Guerra interna- “Mi hanno disegnato come il nemico di Totti ma in realtà gli ho allungato la carriera, non ha smesso per colpa mia”, Spalletti anche nell’ultima conferenza ha parlato del suo rapporto conflittuale con la leggenda giallorossa. Una guerra interna che ha logorato visibilmente Luciano Spalletti che ha ribadito ancora una volta ‘di aver fatto il bene della Roma’. L’impressione è che il tecnico sia diventato insofferente alle pressioni dell’ambiente romanista che, però, dal canto suo, non è stato capace di gestire in maniera perfetta: il buon comunicatore Spalletti più di una volta ha fallito con qualche dichiarazione fuori luogo che non ha fatto bene all’ambiente, alla squadra ed a Totti, che non si può considerare un giocatore come gli altri 21 all’interno dello spogliatoio, la cerimonia di domenica ne è la prova. La decisione di lasciare la capitale è maturata con il tempo, figlia di queste incomprensioni che nessuno è riuscito a placare, né Totti né Spalletti: un climax di un rapporto che ha visto il suo punto più alto, o più basso, nei fischi assordanti piovuti dall’Olimpico domenica durante tutta la partita e durante la cerimonia per l’addio del capitano giallorosso. Fischi che hanno sancito l’addio emotivo da una piazza che domenica si è schierata con Totti piuttosto che con il pragmatismo vincente di Luciano Spalletti, una scelta che il tecnico non ha digerito ed un ennesimo episodio che ha dimostrato il solco creatosi tra la piazza e l’allenatore.

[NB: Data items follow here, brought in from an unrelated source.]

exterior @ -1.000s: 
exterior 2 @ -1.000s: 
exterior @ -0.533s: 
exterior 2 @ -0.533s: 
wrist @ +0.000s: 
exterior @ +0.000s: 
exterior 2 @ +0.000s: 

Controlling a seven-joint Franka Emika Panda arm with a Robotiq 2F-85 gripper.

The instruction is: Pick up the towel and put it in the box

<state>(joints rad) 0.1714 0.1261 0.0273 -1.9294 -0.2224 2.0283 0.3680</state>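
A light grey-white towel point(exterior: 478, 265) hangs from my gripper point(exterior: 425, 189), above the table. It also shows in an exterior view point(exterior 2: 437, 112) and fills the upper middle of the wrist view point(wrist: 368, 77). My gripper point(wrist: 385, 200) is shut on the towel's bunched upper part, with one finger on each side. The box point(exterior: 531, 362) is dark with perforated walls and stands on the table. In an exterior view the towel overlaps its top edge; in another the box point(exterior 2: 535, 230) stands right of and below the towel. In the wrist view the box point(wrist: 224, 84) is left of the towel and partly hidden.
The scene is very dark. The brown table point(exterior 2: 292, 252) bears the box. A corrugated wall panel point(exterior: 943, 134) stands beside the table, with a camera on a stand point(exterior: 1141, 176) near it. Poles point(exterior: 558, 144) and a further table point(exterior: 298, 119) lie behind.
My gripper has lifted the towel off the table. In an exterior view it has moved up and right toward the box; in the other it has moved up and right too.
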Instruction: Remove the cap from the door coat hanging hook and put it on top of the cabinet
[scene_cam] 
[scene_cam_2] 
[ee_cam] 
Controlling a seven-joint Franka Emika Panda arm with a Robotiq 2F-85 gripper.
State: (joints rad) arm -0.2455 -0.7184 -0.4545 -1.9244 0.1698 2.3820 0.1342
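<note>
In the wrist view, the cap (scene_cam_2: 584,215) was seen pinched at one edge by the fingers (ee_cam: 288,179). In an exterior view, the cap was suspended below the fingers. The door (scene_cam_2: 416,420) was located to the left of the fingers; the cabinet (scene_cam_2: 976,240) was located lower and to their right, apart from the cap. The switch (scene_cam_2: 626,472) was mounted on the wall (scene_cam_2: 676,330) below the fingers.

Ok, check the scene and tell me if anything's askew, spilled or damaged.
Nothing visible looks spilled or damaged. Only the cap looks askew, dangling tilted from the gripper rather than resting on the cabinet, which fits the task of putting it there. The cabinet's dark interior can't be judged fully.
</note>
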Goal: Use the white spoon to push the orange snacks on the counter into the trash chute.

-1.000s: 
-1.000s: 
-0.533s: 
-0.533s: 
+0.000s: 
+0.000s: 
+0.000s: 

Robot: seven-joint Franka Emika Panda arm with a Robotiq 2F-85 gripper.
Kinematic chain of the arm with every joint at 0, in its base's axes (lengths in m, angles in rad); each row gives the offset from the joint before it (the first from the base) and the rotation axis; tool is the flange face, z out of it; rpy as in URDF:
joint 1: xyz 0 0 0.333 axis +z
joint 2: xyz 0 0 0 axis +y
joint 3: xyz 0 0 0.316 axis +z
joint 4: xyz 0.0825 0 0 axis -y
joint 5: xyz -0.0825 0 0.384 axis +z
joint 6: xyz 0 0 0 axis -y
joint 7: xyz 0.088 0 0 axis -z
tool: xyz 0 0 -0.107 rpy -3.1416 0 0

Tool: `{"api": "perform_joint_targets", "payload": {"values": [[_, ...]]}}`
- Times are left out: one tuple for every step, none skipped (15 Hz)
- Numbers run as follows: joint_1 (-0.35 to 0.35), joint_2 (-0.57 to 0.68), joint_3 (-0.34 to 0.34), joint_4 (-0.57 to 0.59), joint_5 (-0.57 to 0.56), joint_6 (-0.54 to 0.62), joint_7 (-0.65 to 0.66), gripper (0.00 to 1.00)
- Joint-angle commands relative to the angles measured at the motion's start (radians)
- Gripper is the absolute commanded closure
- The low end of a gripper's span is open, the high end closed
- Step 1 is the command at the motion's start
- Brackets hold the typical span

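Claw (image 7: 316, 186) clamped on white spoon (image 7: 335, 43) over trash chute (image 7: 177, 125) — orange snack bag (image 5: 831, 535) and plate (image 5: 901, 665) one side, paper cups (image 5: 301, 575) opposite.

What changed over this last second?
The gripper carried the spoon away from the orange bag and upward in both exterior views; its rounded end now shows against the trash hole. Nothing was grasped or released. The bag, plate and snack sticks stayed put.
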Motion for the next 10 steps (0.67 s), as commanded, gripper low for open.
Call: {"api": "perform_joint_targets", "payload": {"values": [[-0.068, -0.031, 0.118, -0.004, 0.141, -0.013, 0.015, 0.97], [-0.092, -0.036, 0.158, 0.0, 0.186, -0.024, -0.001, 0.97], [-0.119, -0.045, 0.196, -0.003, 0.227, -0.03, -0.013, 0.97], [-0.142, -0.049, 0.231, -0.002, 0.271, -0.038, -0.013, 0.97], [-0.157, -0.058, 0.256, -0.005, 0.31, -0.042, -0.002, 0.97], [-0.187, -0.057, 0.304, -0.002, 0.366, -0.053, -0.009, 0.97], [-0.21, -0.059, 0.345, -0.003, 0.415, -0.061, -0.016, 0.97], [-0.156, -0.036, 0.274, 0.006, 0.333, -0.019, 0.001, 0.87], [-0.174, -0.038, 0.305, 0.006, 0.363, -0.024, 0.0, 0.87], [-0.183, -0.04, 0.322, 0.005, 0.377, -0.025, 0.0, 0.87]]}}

L’addio più pesante- Quello di Spalletti è l’addio che, ad oggi, e soprattutto in ottica futura, peserà più sul campo e sui risultati. L’addio di Totti segna la fine di un’epoca e l’ammainarsi di una bandiera che rimarrà nella storia del calcio ma quest’anno praticamente ininfluente ai fini del secondo posto ottenuto dalla Roma. Un addio che pesa più nel cuore che nel campo, a differenza di quello di Spalletti, che peserà più sul campo che nel cuore. Le parole di De Rossi al termine della sfida con il Genoa sono state eloquenti: “Molti sono contenti dell’addio di Spalletti, io spero di esserlo anche il 28 maggio del 2018”. Spalletti, nonostante la situazione Totti pesasse come un macigno, è riuscito a portare a casa risultati incredibili e ad ottenere il record di punti nella storia giallorossa. Alla fine del giro, la Roma ha perso due fenomeni: Francesco Totti e… Luciano Spalletti. Se per Totti era solo questione di mesi, con il trattamento riservato a Spalletti l’ambiente Roma rischia di pregiudicarsi il futuro perché la fuga di Spalletti da Roma, che sta passando in secondo piano, ha un peso specifico pesante, molto pesante. I giallorossi perdono uno dei migliori tecnici italiani che andrà ad allenare una diretta concorrente come l’Inter. E questo, alla fine dei conti, sembra quasi superfluo. Strano, no?